We plant trees, install sidewalk gardens, and make tree care visits year-round in a variety of neighborhoods. Our planting events generally run from 9 a.m. to 1 p.m on Saturdays. 

 

Tree Planting: Led by our staff and volunteer Planting Leaders, volunteers assist in planting 5 to 7 trees at each event.

 

Sidewalk Garden: Led by our staff, volunteers prepare the sidewalk and plant 8 to 10 native plants.

Tree Care: Volunteers work with our staff to assess the health of the trees, ensure that supporting stakes and ties are sound, and prune the trees as needed. 

 

Other: We also recruit volunteers for outreach and advocacy. 

Our Volunteer Waiver outlines the terms and conditions under which you will volunteer with us.

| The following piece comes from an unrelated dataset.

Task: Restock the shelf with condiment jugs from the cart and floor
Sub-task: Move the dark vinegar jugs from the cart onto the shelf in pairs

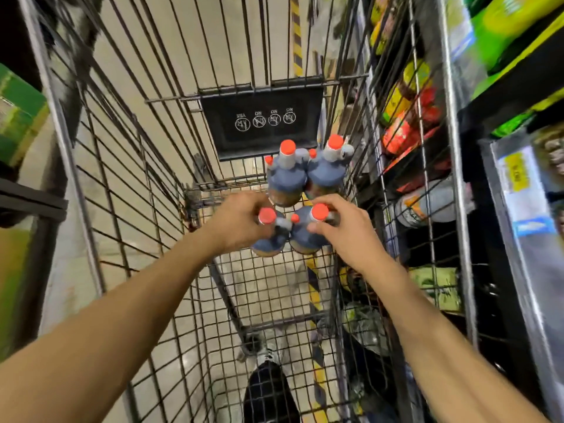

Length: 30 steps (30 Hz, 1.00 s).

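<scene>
Since the jugs stand necks-up in the cart (128, 154), my left hand (241, 221) grasps one jug (270, 236); right fingers (328, 203) pinch another's neck (328, 219), ready to lift both.

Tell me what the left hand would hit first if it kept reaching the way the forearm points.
The left hand already grips the near-left jug. Pushing on along the forearm's line, it would likely meet the far-left jug next, then the cart's black flap; depth is uncertain.
</scene>
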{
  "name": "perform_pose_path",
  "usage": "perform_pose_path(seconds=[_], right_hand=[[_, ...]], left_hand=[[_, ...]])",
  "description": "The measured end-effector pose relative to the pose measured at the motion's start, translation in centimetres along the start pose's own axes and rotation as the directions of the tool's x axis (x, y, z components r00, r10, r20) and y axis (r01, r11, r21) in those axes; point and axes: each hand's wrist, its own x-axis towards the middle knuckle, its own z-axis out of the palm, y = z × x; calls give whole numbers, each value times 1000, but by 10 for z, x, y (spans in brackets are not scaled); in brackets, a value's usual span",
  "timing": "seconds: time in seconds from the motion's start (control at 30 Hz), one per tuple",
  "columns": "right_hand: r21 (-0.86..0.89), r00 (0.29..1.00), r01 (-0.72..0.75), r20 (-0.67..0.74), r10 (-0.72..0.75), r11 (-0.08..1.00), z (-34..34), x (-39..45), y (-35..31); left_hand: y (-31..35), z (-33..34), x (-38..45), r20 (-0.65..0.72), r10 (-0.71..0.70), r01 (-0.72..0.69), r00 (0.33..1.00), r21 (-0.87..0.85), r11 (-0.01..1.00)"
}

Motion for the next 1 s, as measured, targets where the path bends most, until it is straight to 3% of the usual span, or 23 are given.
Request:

It covers important aspects of liability, confidentiality, and code of conduct. 

CORPORATE GROUPS

Corporate workdays are a fun opportunity for groups to engage in team-building and fulfill corporate social responsibility goals while benefiting the environment.

COMMUNITY GROUPS

Our Community Group Volunteering program includes planting or caring for trees and sidewalk gardens, weekday and weekend options, youth* volunteering opportunities, capacity for 5-20 volunteers per event, and knowledgeable guidance from our staff and experienced tree leaders.

 

*For more information regarding our Youth Volunteering Policy, please reach out to volunteers@fuf.net.

LEAD A GUIDED WALK

If you would like to volunteer to share your knowledge with a captive audience (and receive a modest honorarium), we would love for you to lead a Guided Walk event for us! 

 

Please fill out the form below to express your interest. We will reach out to you to discuss potential dates and themes. 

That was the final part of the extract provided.